Fee-bearing capital increased by 47.2% YOY and reached $364.1 billion. Fee-related earnings grew by 33.0% YOY to $1.9 billion, realised carried interest rose to $927 million (FY20: $411 million) and accumulated unrealised carried interest balance stood at $7.7 billion (FY20: $4.0 billion)
Net Income stood at $12.4 billion (FY20: $0.7 billion) and corresponding margin expanded ~1,523 bps to 16.4%. Net income attributed to the BAM shareholders grew to $4.0 billion (FY20: Net loss of $134 million). Diluted EPS increased to $2.39 (FY20: loss per share of $0.12).
At the end of December 31, 2021, BAM had total capital of $92 billion to be deployed into fresh investments.
Revenue increased 27.5% YOY to $21.8 billion. FFO increased 23.3% YOY to $1.1 billion, while distributable earnings for common shareholders fell 20.3% YOY $1.3 billion. Fee-related earnings for 4Q21 grew 34.3% YOY to $552 million and realised carried interest fell by 30.5% YOY to $182 million.

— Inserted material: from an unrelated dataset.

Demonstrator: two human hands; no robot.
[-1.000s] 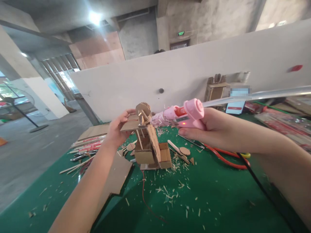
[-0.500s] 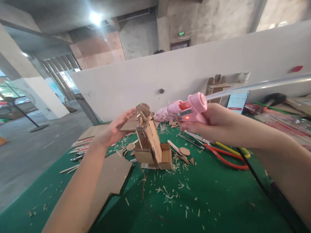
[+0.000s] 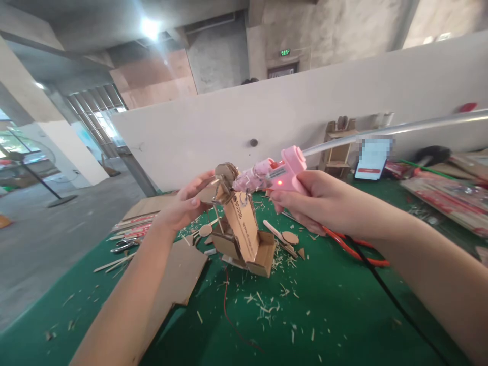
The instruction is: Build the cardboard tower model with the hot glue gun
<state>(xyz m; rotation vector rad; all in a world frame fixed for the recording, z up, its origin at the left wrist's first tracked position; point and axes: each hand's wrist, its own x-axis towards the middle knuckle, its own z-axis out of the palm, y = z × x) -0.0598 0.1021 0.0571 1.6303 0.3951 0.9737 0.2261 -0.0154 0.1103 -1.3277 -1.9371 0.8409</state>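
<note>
A pink hot glue gun with a lit red light and a long clear glue stick is gripped in my right hand. Its nozzle points left, close to the top of a cardboard model, where round cardboard discs sit; whether it touches them I cannot tell. My left hand is closed on the upper left side of that model, thumb toward me, its other fingertips partly hidden behind the cardboard. Printed lettering shows on the model's sloping panel, and an open box forms its right foot. A thin red wire trails below it.
Orange-handled scissors lie under my right forearm, with the black cable nearby. Cardboard sheets and wood sticks are on the left. Wood shavings litter the green table. A phone leans at the back right.
The cardboard model has turned, so its printed panel faces me more. My right hand has brought the glue gun left and slightly down toward the discs.
</note>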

Net Income increased 90.7% YOY to $3.5 billion (consensus: $1.1 billion) and corresponding margin expanded ~526 bps to 15.9%. Net income attributed to the BAM shareholders grew 73.9% YOY to $1.1 billion (4Q20: $643 million). Diluted EPS grew to $0.66 (4Q20: $0.40).
Brookfield Asset Management Inc. (Parent)

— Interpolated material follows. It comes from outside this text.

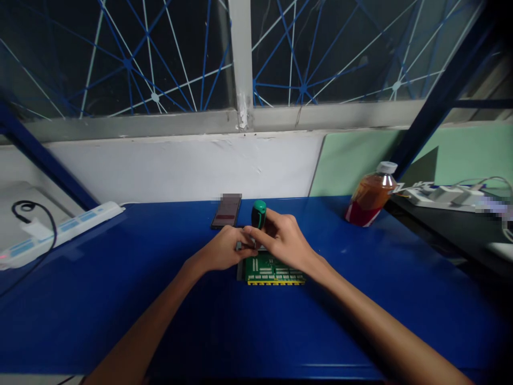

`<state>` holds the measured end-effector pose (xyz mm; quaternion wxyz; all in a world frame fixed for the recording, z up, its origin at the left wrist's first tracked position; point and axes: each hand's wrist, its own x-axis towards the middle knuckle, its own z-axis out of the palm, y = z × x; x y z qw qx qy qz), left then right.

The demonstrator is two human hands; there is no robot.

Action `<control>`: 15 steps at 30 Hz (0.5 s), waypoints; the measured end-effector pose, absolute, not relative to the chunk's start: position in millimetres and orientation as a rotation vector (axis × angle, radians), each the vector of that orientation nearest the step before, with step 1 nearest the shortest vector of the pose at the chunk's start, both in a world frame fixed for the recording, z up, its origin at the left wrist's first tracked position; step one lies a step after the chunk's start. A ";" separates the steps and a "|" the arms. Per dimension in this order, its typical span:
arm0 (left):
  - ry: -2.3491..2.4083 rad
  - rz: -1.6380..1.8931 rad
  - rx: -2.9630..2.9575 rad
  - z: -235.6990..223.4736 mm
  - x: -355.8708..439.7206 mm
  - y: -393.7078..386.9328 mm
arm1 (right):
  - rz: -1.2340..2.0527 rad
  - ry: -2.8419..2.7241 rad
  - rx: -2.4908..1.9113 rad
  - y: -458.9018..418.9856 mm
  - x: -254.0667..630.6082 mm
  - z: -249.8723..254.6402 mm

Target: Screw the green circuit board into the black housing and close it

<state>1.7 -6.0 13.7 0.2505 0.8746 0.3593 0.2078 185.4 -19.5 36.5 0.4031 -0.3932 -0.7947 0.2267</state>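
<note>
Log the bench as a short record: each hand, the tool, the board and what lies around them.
right hand: right hand gripping the green-handled screwdriver
left hand: left hand, fingertips by the shaft; contact unclear
tool pose: roughly upright, tip hidden
board: green circuit board, yellow strip along near edge, far part covered by hands
behind left hand: smartphone
far right: capped drink bottle
far left: white power strip
surface: blue tabletop

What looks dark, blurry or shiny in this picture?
In the head view, the upper right corner goes black; a blocky patch covers the top of the phone; soft shadows lie on the blue table, with pale glare near its front edge; tiny parts of the green circuit board look fuzzy.
</note>
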 end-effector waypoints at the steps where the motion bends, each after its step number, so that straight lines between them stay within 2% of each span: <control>1: 0.968 0.571 2.378 13.2 1.4 -5.8 | 0.576 -2.015 -0.992 -19.8 185.3 36.9; 15: 0.904 0.623 2.342 14.7 -1.3 -4.1 | 0.699 -2.066 -0.941 -18.4 187.3 37.0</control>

Brookfield Asset Management Inc. (BAM) is a leading global alternative asset manager with $690 billion of assets under management (AUM) across real estate, infrastructure, renewable power and transition, private equity, and credit. The company offers a range of alternative investment products to investors around the world—including public and private pension plans, endowments and foundations, sovereign wealth funds, financial institutions, insurance companies and private wealth investors. It operates in more than 30 countries and employs ~150,000 people.

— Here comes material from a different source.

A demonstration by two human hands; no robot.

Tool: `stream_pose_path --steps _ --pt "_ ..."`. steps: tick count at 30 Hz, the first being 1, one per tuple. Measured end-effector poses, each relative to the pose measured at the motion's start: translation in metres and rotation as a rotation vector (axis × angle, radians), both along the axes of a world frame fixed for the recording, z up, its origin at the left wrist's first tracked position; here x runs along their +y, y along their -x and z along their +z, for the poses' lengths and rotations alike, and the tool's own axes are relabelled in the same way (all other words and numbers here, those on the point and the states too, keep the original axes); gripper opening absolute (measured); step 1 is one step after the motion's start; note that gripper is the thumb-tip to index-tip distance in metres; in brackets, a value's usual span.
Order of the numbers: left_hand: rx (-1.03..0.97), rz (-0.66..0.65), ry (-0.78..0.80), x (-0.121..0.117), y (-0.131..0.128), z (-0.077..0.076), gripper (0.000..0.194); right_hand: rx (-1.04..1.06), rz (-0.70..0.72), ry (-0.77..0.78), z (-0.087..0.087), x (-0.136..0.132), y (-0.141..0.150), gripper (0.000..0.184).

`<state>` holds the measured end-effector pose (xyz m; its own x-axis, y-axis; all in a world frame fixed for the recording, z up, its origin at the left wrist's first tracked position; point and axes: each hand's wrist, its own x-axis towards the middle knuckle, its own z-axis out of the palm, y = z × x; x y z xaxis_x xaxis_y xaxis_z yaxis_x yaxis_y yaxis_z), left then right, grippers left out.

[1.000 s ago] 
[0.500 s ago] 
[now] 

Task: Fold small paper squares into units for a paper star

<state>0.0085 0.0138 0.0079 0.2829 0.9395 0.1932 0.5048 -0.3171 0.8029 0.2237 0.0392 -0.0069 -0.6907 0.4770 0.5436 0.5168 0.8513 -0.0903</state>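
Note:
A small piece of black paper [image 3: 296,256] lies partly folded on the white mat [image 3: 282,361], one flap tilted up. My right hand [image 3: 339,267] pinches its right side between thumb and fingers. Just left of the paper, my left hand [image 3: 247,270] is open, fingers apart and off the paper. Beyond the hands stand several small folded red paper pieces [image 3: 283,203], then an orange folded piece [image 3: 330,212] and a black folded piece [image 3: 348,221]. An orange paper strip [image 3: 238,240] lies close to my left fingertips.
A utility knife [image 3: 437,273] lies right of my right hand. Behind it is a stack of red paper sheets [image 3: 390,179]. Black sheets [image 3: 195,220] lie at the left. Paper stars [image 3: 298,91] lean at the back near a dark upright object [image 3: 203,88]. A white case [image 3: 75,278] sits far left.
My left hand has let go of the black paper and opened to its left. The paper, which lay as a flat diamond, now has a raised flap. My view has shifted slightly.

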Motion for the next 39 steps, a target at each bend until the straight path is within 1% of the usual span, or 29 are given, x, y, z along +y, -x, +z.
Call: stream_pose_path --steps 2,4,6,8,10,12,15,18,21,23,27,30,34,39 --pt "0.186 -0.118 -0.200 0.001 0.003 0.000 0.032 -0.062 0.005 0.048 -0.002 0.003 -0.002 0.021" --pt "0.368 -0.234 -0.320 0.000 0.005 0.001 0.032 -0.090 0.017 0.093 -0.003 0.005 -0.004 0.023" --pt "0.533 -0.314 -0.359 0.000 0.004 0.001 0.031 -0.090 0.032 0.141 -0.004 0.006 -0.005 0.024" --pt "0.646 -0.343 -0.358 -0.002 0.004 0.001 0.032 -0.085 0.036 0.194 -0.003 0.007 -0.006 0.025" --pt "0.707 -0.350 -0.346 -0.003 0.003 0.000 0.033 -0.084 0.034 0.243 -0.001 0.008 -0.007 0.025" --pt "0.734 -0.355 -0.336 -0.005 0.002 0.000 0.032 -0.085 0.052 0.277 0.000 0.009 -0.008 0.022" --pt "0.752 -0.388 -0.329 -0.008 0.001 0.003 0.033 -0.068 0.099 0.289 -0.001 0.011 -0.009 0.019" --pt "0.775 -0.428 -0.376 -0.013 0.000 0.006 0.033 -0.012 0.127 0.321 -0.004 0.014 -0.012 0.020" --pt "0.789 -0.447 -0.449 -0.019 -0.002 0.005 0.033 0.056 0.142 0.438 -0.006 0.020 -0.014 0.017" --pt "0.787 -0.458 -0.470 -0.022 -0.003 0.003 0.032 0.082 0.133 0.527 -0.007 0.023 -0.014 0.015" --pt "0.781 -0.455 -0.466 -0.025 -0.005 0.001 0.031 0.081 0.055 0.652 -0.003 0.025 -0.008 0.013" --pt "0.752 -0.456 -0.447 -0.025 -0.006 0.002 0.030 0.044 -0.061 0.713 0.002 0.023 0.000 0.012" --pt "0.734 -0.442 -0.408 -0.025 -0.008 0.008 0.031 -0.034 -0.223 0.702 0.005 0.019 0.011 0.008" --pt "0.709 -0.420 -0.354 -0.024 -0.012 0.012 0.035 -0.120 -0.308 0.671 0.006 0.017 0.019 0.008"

Asset Management (Spin-Off)
Asset Management business manages long-term, private funds, perpetual strategies, and public securities on behalf of investors and the parent company. As of December 31, 2021, the Asset Management business managed $364 billion of fee-bearing capital, from which it earns recurring long-term fee revenues. Fee revenues include management fee on third party capital in its closed-ended and perpetual private funds, and perpetual fees based on the total capitalization of the listed companies, incentives from Brookfield Infrastructure Partners (BIP), Brookfield Renewable Partner (BEP), and Brookfield Property Group (BPG), and performance fees linked to the unit price performance of Brookfield Business Partners (BBU) and other transaction and advisory fees.